↓↓↓

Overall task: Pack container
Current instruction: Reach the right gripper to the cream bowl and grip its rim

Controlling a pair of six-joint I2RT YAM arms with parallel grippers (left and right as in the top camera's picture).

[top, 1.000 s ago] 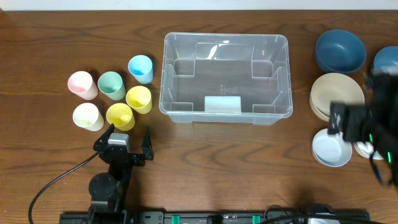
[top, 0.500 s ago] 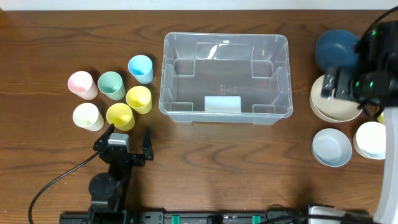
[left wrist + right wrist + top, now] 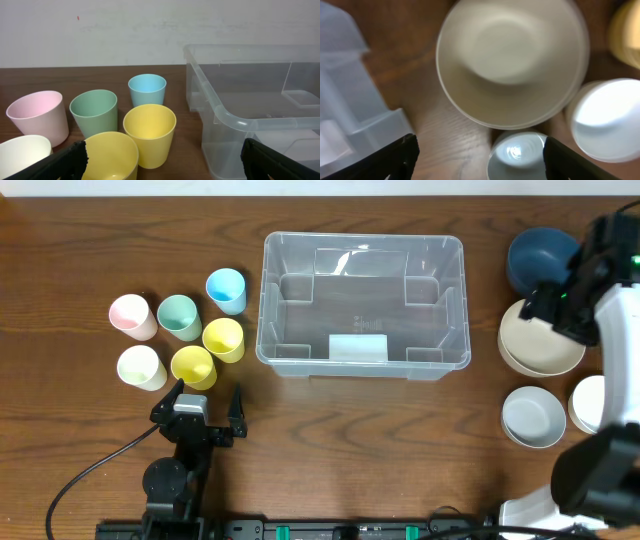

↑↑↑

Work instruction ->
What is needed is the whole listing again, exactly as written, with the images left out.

Output ->
Overall task: Pack container
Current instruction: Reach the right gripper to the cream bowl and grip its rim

Controlling a pair of six-joint I2RT YAM arms with parallel grippers (left and right as in the top camera's picture).

[top, 1.000 s ago] 
[top, 0.500 s ago] 
[left wrist + right wrist + top, now] 

Nothing more remains in this exercise.